Disclaimer: Characters in this story belong to Colin Dexter and Philip Pullman
INSPECTOR MORSE'S DARK MATERIALS
He raised a mortal to the skies:
She drew an angel down.
(John Dryden, Alexander's Feast)
'What's it to be then sir?'
'LEW-is! You've been working with me long enough by now!'
Chief Inspector Morse laid his folded copy of The Times carefully on the table and glanced past the sergeant's shoulder, taking in with the discernment of a connoisseur the row of handpump clips.
And taking in too, with approval, the face that smiled back at him expectantly.
It was not an especially pretty face, nor a particularly young one, but Morse noted with approval the warmth and vivacity that lay in the ruddy cheeks and the short black hair just beginning to show streaks of grey, the rather stocky but softly-rounded frame and the faint air of Weltschmerz that bespoke a need to give and receive an ocean of comfort. He'd never seen her before in any of his many visits to the Bird and Baby.

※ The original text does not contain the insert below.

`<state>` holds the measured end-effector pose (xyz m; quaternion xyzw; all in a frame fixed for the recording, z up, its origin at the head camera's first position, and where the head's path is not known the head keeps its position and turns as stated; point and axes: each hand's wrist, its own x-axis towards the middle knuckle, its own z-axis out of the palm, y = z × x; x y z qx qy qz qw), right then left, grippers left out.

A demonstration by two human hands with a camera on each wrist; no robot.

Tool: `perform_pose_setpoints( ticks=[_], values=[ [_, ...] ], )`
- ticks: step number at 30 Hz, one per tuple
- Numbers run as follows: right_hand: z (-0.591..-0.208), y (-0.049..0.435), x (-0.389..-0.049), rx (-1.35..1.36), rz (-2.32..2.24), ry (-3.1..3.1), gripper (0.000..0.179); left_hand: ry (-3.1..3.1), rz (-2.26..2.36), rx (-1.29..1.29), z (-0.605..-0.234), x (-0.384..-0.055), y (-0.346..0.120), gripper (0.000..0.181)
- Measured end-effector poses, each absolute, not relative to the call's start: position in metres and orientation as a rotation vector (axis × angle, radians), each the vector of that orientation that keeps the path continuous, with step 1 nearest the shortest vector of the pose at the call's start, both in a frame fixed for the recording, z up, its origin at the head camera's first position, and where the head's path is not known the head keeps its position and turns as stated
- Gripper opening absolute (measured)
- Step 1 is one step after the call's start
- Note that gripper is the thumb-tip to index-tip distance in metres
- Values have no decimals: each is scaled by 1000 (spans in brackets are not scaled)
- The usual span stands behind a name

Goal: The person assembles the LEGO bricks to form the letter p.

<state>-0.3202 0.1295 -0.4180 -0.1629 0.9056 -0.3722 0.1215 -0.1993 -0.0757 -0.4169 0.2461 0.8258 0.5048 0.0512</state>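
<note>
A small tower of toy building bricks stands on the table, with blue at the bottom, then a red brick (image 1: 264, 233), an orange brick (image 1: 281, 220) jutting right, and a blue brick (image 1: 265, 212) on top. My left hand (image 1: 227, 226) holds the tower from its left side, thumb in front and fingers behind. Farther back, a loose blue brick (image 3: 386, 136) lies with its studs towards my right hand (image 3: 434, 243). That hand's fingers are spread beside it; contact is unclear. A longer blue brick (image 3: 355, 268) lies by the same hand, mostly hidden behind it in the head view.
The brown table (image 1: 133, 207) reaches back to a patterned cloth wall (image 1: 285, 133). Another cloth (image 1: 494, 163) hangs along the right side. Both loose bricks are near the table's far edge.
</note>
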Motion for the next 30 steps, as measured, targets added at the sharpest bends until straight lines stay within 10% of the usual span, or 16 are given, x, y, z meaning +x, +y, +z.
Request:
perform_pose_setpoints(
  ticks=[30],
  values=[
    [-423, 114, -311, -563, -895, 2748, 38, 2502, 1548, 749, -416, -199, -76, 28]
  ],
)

He hoped he'd see her there again.
'An orange juice is it then, sir?', insisted Sergeant Lewis.
'London Pride, I think, Lewis'.
Morse slid behind the table and opened out The Times, refolding it in quarters with the crossword uppermost. He pulled a Biro from the breast pocket of his jacket and began filling in the grid with a series of rapid, staccato flourishes.
Something arrested his attention as he was about to enter one solution. With his Biro poised above the paper Morse froze, his eyes rolled upwards to a corner of the room. Some fragment of a memory had crept into that enigmatic mind, and he tried to hold it there and grasp it, relaxing his mind to coax the memory home.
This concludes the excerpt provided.